Schweizer Fernsehmoderator From Wikipedia, the free encyclopedia

Stephan Klapproth (* 8. August 1958 in Luzern) ist ein Schweizer Fernsehmoderator.

Leben und Wirken

Stephan Klapproth hat zwei Schwestern und zwei Brüder. 2008 heiratete er seine langjährige Freundin.[1][2] Er studierte an der Universität Genf erst Politologie, Wirtschaft und Zeitgeschichte und ergänzend Rechtswissenschaften.[3] 1981 erwarb er einen Magistertitel (M. A.) für Politikwissenschaften.[4] Während seines Studiums schrieb Klapproth als freier Mitarbeiter für Zeitungen wie das Luzerner Tagblatt und die Zeitschrift Musik & Theater.[5]

Er war von 1983 bis 1984 Redaktor beim Radio Genève Information und von 1984 bis 1986 beim Schweizer Radio International in Bern.[5] Anschliessend und bevor er zum Fernsehen ging, arbeitete er als Moderator und Redaktionsleiter der Radiosendung Echo der Zeit, eines politischen Magazins des Schweizer Radios DRS.[6]

Ab 1993 moderierte er beim Schweizer Fernsehen. Im Wechsel mit den Moderatorinnen Christine Maier (bis Oktober 2013), Andrea Vetsch (ab Mai 2014) und Daniela Lager präsentierte er bis 2015 die Nachrichtensendung 10vor10. Ausserdem moderierte Klapproth Reporter Spezial. Von 2002 bis 2004 war er zudem Moderator der Unterhaltungssendung Quiz today, eines Quiz über das aktuelle politische Geschehen, das aber nicht den gewünschten Zuschauererfolg verbuchte und daher eingestellt wurde.

Von Januar 2015 bis August 2016 gehörte Klapproth zum Moderationsteam von Sternstunde Philosophie. Er hatte bereits 2002 eine Staffel dieser Sendung moderiert.[7] Im Sommer 2016 gab Klapproth bekannt, dass er nur noch als Moderator von politischen Sondersendungen auf dem Bildschirm zu sehen sein werde.[8] 2017 verliess er das SRF. Ab 2019 war er einer der Gastkommentatoren der NZZ am Sonntag.[9]

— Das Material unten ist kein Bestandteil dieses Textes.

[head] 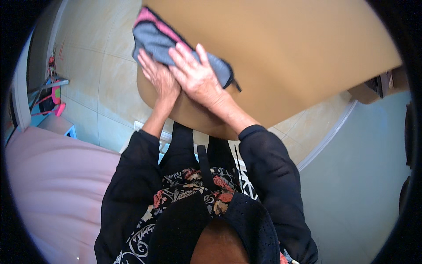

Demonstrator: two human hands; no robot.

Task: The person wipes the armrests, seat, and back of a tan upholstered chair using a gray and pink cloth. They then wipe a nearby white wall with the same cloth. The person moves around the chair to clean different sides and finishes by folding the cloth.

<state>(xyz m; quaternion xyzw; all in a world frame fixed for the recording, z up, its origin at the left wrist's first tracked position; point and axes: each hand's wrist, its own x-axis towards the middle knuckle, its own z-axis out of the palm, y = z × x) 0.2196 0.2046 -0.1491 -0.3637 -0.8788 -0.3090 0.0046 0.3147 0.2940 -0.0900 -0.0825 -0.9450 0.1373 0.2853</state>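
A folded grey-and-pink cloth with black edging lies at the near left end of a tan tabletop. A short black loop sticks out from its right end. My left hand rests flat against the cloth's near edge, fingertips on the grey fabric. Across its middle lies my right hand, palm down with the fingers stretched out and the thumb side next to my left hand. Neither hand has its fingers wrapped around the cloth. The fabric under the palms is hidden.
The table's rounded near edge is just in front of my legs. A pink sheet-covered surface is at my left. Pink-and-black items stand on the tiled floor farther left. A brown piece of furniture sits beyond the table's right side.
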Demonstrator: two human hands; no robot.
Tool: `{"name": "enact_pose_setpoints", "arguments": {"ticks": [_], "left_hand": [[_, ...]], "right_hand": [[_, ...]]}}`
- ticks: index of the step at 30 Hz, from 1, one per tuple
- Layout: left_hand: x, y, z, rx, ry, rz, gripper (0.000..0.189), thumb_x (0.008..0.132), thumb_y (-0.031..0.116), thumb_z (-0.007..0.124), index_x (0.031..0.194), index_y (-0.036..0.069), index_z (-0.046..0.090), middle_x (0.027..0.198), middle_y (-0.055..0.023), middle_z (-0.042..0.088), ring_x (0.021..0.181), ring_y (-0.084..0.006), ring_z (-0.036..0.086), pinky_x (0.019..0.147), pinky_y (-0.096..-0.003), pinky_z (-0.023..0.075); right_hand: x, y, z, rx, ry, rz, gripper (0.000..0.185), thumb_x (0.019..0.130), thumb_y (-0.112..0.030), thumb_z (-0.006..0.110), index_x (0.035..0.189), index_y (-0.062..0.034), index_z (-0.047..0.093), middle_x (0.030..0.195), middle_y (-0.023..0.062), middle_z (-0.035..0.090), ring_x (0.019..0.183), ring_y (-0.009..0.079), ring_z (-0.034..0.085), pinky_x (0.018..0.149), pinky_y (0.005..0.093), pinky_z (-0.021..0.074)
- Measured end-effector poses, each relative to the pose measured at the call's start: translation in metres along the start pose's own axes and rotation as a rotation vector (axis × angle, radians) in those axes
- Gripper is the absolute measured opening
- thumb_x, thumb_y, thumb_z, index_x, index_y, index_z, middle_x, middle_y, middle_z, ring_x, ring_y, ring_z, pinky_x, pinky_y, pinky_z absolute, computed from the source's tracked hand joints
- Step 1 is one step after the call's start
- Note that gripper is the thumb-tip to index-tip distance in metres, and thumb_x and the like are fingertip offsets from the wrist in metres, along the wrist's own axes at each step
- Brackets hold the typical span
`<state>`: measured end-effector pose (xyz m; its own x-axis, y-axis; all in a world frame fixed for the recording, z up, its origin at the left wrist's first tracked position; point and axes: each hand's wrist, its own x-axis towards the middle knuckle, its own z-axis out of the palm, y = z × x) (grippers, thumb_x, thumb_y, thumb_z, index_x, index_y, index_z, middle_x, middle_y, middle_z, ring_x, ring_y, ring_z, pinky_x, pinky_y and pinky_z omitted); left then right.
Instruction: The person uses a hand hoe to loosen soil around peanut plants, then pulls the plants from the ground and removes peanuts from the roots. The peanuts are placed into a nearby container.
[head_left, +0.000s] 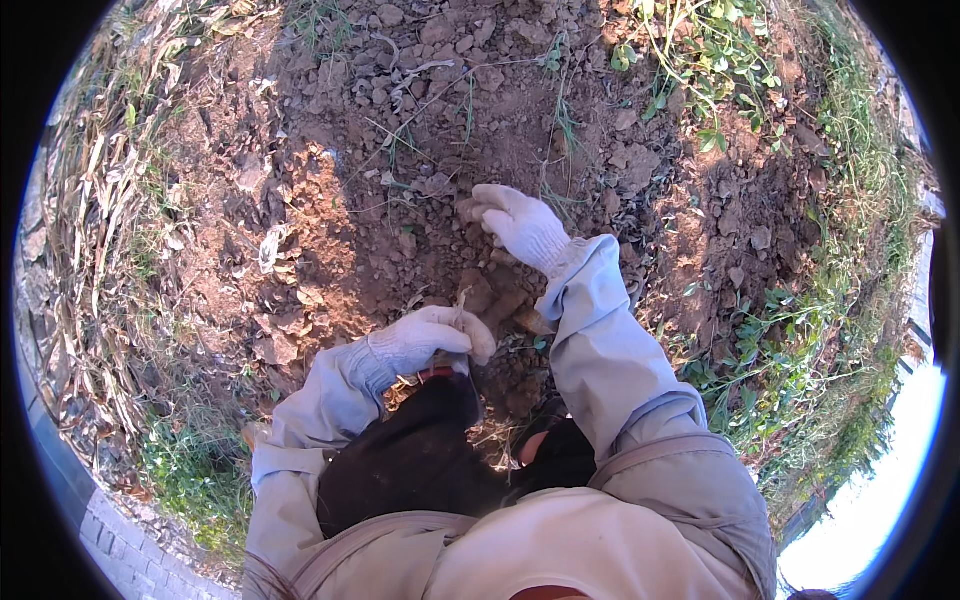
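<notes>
My left hand (439, 335), in a white knitted glove, is held just above my knee with its fingers curled together. A thin dry stalk (461, 298) rises at its fingertips; whether the fingers pinch it I cannot tell. My right hand (514, 221), gloved alike, is farther forward and to the right, low over the loose brown soil (427, 255). Its fingers are bent and point left, the tips soiled and close to the clods; whether they hold anything cannot be seen. Large clods (506, 300) lie between my two hands.
Dry stalks and leaves (94, 172) cover the ground at the left. Leafy green plants (720, 67) grow at the upper right, with more low plants (780, 337) and grass along the right. Grey paving (135, 551) borders the soil at the lower left. Thin grass tufts (566, 124) stand ahead.
</notes>
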<state>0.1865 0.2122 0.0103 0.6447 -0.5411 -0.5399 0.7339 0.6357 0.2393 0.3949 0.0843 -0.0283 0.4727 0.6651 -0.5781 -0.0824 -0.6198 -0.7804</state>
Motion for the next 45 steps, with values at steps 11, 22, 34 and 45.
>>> {"name": "enact_pose_setpoints", "arguments": {"ticks": [11,22,34,45], "left_hand": [[-0.032,-0.026,-0.022,-0.134,0.201,0.138,0.088,0.102,0.065,0.017,0.078,-0.004,0.066,0.064,-0.0126,0.062,0.053,-0.0196,0.056,0.051,-0.0281,0.0447],[-0.041,-0.041,-0.020,-0.688,0.158,0.469,0.070,0.099,0.062,0.037,0.115,-0.001,0.064,0.104,-0.0187,0.070,0.089,-0.0324,0.070,0.071,-0.0401,0.0612],[-0.039,-0.036,-0.010,-0.845,0.211,0.724,0.062,0.101,0.056,0.041,0.120,0.001,0.063,0.122,-0.0201,0.064,0.110,-0.0371,0.065,0.092,-0.0527,0.0561],[-0.031,-0.030,0.007,-0.785,0.013,0.824,0.045,0.102,0.031,0.048,0.134,0.000,0.052,0.131,-0.0219,0.059,0.118,-0.0382,0.060,0.097,-0.0534,0.0535]], "right_hand": [[0.023,0.001,0.024,-0.650,-0.087,-0.131,0.031,0.091,-0.028,0.058,0.119,-0.0159,0.068,0.113,0.0166,0.064,0.109,0.0351,0.063,0.091,0.0455,0.0520],[0.031,-0.012,0.035,-0.814,-0.206,-0.043,0.032,0.085,-0.030,0.066,0.113,-0.0142,0.071,0.114,0.0209,0.061,0.107,0.0389,0.062,0.093,0.0460,0.0509],[-0.130,-0.039,0.000,0.357,-0.036,0.106,0.033,0.098,-0.024,0.060,0.123,-0.0012,0.060,0.086,0.0022,0.061,0.065,0.0060,0.056,0.053,0.0212,0.0457],[-0.232,0.168,-0.029,0.093,0.329,0.670,0.058,0.089,-0.032,0.069,0.131,0.0017,0.046,0.085,0.0094,0.060,0.062,0.0178,0.060,0.049,0.0289,0.0496]]}}
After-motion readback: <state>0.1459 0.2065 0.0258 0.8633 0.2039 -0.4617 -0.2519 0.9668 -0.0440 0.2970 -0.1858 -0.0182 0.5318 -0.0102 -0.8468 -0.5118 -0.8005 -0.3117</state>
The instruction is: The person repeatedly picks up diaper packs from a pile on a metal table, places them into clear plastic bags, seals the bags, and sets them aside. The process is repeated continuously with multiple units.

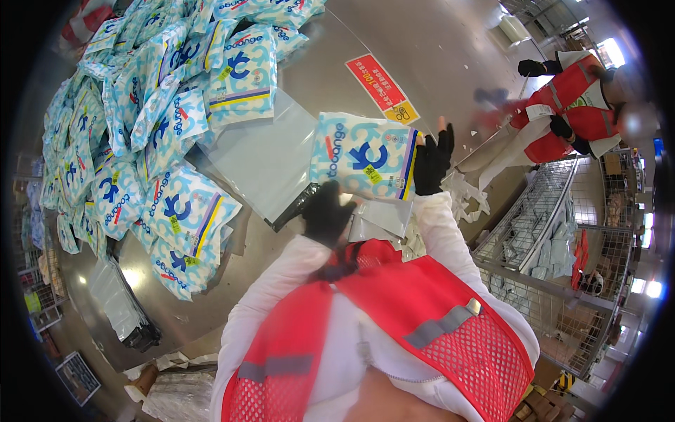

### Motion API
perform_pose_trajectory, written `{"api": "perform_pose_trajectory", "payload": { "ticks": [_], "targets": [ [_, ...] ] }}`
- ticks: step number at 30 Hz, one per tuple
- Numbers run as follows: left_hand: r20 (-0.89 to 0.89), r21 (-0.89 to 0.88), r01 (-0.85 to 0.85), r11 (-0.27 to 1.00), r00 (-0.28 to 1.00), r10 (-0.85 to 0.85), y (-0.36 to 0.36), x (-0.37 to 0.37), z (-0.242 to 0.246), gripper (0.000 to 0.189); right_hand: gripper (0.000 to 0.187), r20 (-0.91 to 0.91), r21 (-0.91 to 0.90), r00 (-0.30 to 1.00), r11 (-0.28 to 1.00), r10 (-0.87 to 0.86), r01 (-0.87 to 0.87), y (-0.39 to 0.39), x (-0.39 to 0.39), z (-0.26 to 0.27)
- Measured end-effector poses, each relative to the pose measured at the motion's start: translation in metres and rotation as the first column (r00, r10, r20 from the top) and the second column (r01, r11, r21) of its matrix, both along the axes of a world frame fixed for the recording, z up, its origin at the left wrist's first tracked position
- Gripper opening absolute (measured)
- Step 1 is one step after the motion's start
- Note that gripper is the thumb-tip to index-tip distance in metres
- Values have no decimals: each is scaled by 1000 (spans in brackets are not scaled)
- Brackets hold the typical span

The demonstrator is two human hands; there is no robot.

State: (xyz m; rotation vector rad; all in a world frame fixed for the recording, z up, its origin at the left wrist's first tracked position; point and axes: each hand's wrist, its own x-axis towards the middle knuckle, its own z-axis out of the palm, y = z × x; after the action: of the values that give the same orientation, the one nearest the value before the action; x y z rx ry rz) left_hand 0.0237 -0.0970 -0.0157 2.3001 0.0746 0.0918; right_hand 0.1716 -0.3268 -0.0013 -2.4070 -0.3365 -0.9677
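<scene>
A soft white-and-blue plastic package (364,155) with a yellow-and-navy stripe lies face up in front of me. My right hand (435,161), in a black glove with bare fingertips, grips its striped right edge; one finger points away from it. At the package's lower left corner is my left hand (327,213), in a matching glove. Whether it pinches the package or the bag beside it is hidden. A flat grey plastic mailing bag (263,153) with a black inside reaches under the package's left side. More pale plastic bags (382,217) lie between my hands.
A large heap of similar packages (174,205) covers the metal table's left side. A stack of grey mailing bags (118,300) sits near the front edge. A red-and-yellow printed label (382,87) is on the tabletop. At right stand a person in a red vest (575,105) and wire-mesh cages (548,295).
</scene>
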Motion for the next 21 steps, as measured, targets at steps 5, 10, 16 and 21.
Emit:
{"api": "perform_pose_trajectory", "payload": {
  "ticks": [5, 10, 16, 21],
  "targets": [
    [287, 102, -66, 993, 957, 35, -29, -1, -33, 40, 26, -91, 814, 932, 565, 350, -133, 27, 5, 46],
    [-134, 114, 99, 989, 987, -83, -8, 34, -39, 21, 33, -59, 945, 872, 310, 486, -109, -17, 37, 86],
    [151, 139, -29, 990, 989, 8, 123, 67, -58, 26, 44, -368, 839, 782, 542, 503, 47, -161, 34, 17],
    [74, 399, -396, 827, 913, 401, 271, 100, -1, 23, 46, -299, 953, 552, 273, 779, 131, -169, 7, -28]
  ]
}}
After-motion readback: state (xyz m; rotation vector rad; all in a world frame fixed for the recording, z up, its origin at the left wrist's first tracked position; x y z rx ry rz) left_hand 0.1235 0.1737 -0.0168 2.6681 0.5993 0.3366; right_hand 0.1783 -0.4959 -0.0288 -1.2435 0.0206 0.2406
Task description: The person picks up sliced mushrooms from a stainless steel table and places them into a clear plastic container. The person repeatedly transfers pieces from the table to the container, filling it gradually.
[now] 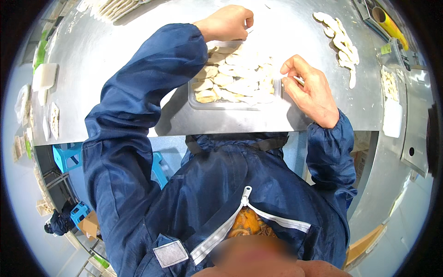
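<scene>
A clear plastic tray full of pale, flat, oval food pieces stands on a steel table before me. Over its far edge is my left hand, fingers curled; a small pale bit shows at the fingertips, in strong glare. Just right of the tray, my right hand is half curled, thumb near the index finger, with a thin pale piece between them. Glare hides part of the tray's far right side. Farther right lies a row of pale, lumpy pieces on the table.
Stacked trays of pale pieces stand at the far left. White containers are near the left edge. At the right are a container of small pale pieces, a white lid and a yellow tube. Blue stools stand below left.
</scene>
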A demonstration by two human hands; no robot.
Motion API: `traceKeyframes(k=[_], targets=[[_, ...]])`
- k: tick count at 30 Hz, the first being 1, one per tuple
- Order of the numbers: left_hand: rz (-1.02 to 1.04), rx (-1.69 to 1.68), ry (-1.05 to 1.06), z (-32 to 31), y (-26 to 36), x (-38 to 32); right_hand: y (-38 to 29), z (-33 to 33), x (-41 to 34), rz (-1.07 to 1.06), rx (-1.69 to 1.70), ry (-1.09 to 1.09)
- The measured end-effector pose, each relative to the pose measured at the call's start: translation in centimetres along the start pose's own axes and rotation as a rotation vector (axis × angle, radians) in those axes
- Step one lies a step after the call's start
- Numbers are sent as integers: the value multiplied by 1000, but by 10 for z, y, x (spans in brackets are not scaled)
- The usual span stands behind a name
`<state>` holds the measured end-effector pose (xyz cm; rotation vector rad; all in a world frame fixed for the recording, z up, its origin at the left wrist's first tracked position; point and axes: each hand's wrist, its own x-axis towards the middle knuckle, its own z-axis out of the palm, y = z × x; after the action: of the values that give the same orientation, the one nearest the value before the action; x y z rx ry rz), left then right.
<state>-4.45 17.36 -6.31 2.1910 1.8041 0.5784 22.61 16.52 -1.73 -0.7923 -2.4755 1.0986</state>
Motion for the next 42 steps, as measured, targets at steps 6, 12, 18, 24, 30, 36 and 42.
traceKeyframes(k=[6,12,18,24,30,36,42], targets=[[-24,-102,28,-59,32,-51,-2,8,-5,-120,22,-243],[-166,-134,-21,-75,65,-150,-16,27,-15,-244,-57,-356],[-223,-201,-30,-60,88,-171,-15,33,-13,-225,-96,-308],[-113,25,-31,-38,96,-161,-18,17,-13,-165,-71,-227],[-86,-13,0,-36,93,-158,-15,7,-4,-82,-37,-80],[-226,-173,81,-39,88,-177,-16,19,8,-109,0,-129],[-441,-1259,198,-45,81,-182,-17,21,8,-206,-110,39]])
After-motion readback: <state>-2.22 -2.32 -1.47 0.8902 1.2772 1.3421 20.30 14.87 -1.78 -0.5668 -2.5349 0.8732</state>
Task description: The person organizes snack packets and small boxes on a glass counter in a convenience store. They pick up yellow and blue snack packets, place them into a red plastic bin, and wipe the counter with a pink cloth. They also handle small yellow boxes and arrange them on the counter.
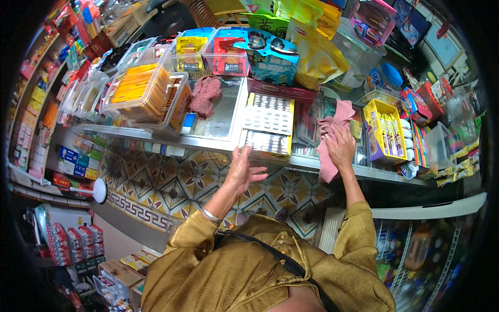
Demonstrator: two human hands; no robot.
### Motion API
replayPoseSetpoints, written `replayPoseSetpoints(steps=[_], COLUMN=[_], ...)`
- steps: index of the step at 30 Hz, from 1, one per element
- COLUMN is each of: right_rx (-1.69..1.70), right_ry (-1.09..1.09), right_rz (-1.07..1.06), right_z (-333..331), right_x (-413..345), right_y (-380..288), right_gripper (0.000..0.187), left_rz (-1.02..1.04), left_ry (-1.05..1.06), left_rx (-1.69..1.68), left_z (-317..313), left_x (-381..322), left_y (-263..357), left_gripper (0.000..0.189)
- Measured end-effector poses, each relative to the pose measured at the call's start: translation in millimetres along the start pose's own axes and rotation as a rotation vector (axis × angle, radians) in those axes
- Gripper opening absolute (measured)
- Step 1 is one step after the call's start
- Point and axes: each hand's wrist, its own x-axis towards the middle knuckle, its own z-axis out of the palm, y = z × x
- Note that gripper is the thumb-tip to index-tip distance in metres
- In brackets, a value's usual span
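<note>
My right hand (340, 146) lies flat on a pink cloth (329, 167), which is spread over the glass-topped display counter (218, 126) and hangs past its front edge. My left hand (242, 171) is raised at the counter's front edge, fingers apart, with its fingertips close to the near left corner of a yellow-edged box of small packaged goods (267, 121). Nothing shows in that hand. A darker, crumpled reddish cloth (204, 95) rests on the glass farther left, beside the plastic tubs.
Clear tubs with orange sticks (136, 87) stand at the left. Snack bags (273, 58) line the counter's back. A yellow box of wrapped bars (386, 130) is right of my right hand. A glass-fronted cabinet (417, 241) stands at the lower right, above patterned floor tiles (187, 175).
</note>
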Motion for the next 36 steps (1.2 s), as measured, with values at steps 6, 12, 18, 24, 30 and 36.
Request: replayPoseSetpoints(steps=[6,12,18,24,30,36], right_rx=[-0.018,-0.021,-0.024,-0.025,-0.071,-0.165], right_ry=[-0.022,0.007,0.008,0.007,0.003,-0.171], right_rz=[0.031,-0.010,-0.024,-0.029,0.072,0.219], right_z=[5.7,5.4,1.3,7.2,12.5,6.8], right_x=[0.1,-0.5,1.4,-0.7,-3.6,0.5], right_y=[5.0,3.7,0.7,7.9,10.7,6.3], right_gripper=[0.045,0.043,0.044,0.045,0.070,0.082], left_rz=[0.180,0.181,0.183,0.294,0.494,0.486], left_ry=[-0.089,-0.009,0.092,0.136,0.081,-0.051], left_rx=[-0.153,-0.065,-0.097,-0.284,-0.198,-0.153], left_z=[1.5,-5.0,4.2,1.8,-43.3,-98.1], left_x=[6.6,4.8,-16.7,-11.9,-9.9,2.8], left_y=[-14.0,-11.4,-24.0,-24.8,3.1,58.1], left_gripper=[0.050,0.048,0.057,0.048,0.028,0.023])
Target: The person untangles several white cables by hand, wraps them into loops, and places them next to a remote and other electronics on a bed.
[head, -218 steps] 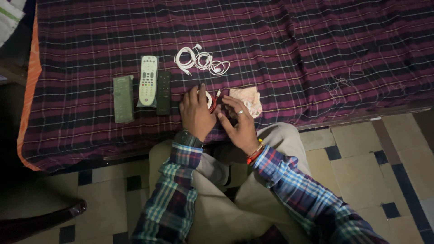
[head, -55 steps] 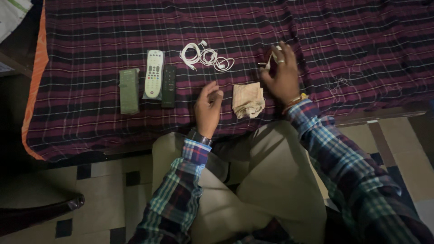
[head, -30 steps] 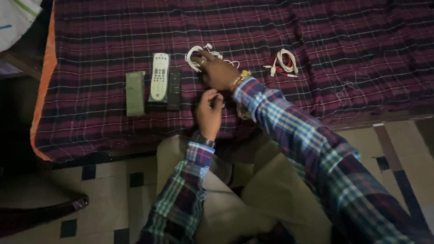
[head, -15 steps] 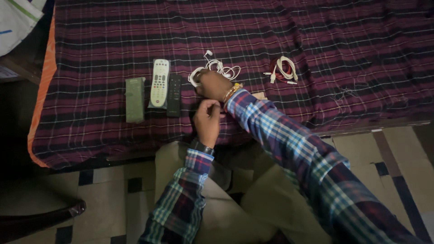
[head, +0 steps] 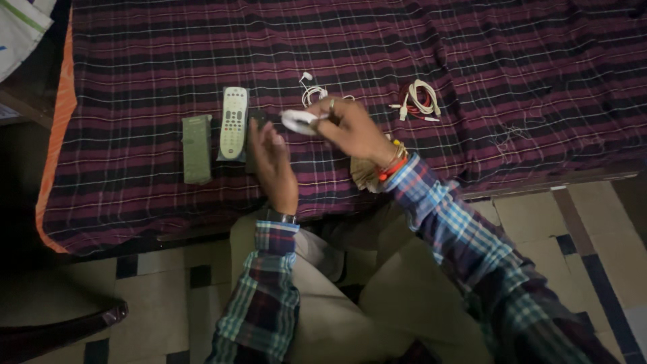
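Note:
My right hand point(head: 350, 129) grips a bunch of white earphone cable point(head: 300, 121), lifted just above the checked maroon bedsheet point(head: 472, 54). The rest of the cable point(head: 311, 89) trails back on the sheet. My left hand point(head: 273, 165) is open, fingers spread, right below the bunch and partly over a black remote point(head: 255, 120). A folded beige cloth point(head: 367, 176) shows under my right wrist.
A white remote point(head: 233, 123) and a green box point(head: 196, 148) lie left of my hands. A coiled white and red cable point(head: 418, 101) rests to the right. The bed edge runs across the front, with tiled floor point(head: 552, 236) below and my knees against it.
My right hand has pulled the white earphone cable toward me and lifted it. My left hand has opened and slid left over the black remote.

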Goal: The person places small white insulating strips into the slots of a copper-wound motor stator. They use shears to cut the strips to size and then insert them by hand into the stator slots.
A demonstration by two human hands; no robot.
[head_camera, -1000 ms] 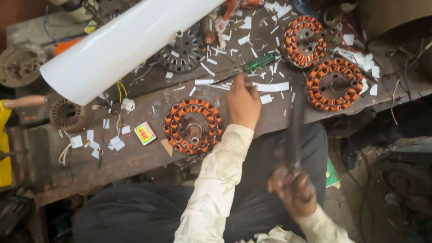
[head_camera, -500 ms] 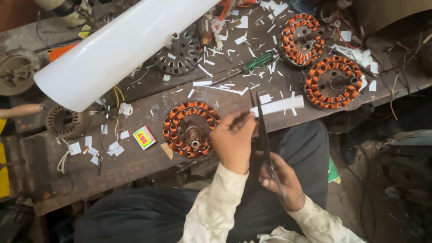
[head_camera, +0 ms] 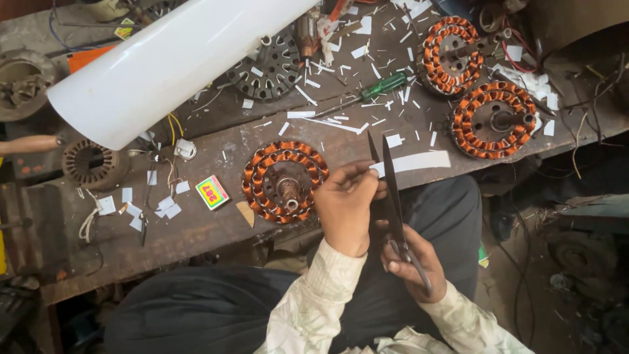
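Head view: scissors [head_camera: 391, 190] point away, white strip [head_camera: 414, 162] lies crosswise.

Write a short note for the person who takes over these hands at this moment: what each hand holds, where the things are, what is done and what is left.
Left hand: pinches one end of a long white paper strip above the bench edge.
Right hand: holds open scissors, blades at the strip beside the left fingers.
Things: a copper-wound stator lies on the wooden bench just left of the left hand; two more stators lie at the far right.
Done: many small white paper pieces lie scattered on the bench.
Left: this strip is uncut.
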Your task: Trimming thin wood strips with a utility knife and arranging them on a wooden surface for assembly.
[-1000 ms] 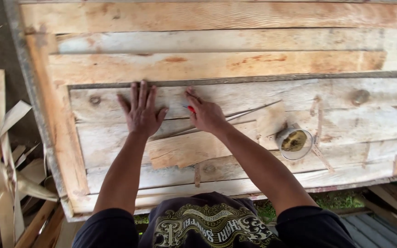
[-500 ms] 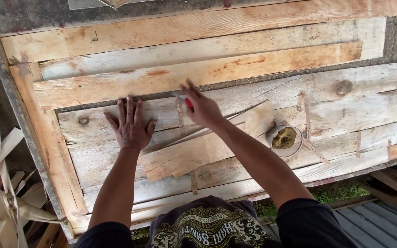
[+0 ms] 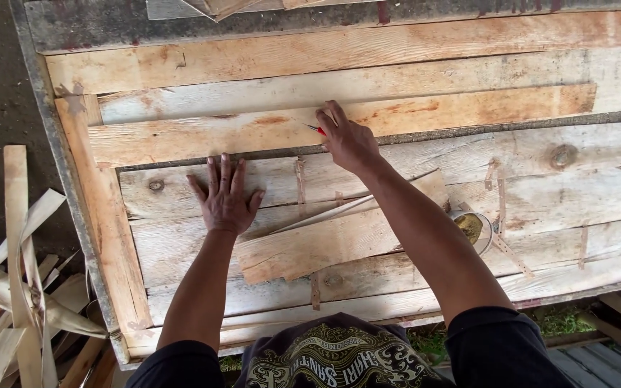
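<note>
From my remote seat I saw the left hand (image 3: 225,194) lying flat and released, fingers spread, on a pale plank of the wooden surface (image 3: 181,65), left of centre in the frame. The right hand (image 3: 346,140) sat above and to the right of it, well apart, clenched around a small red-tipped tool (image 3: 318,130) whose tip poked out at the hand's left side, touching the orange-toned board (image 3: 433,115) near the dark gap. A loose short board (image 3: 339,241) lay tilted below the left hand's wrist, crossing under the right forearm, with thin slivers (image 3: 339,210) resting on its upper edge. At centre right a round tin (image 3: 477,228) peeked out beside the right forearm, partly hidden. Wood offcuts (image 3: 19,287) were piled at the lower left of the frame, off the surface.
</note>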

Er wurde Dozent an der Universität Freiburg am Institut für Journalistik und Kommunikationswissenschaften und Referent über Fernseh- und Radiojournalismus an der Académie du journalisme et des médias (AJM) der Fakultät für Wirtschaftswissenschaften an der Universität Neuenburg.[10][11]

Im Vorfeld der Abstimmung zur SRG-Halbierungs-Initiative 2026 engagiert er sich für die Allianz Pro Medienvielfalt und damit gegen die Initiative.[12]

Auszeichnungen

2005 wurde Klapproth mit dem von der Cablecom verliehenen Swiss TV Award als beliebtester Nachrichtenmoderator der Schweiz ausgezeichnet. Er spendete das Preisgeld von 20'000 Franken an die Hilfsorganisation Goutte d’Eau, die gegen Kinderhandel und Kinderprostitution in Asien kämpft.[13]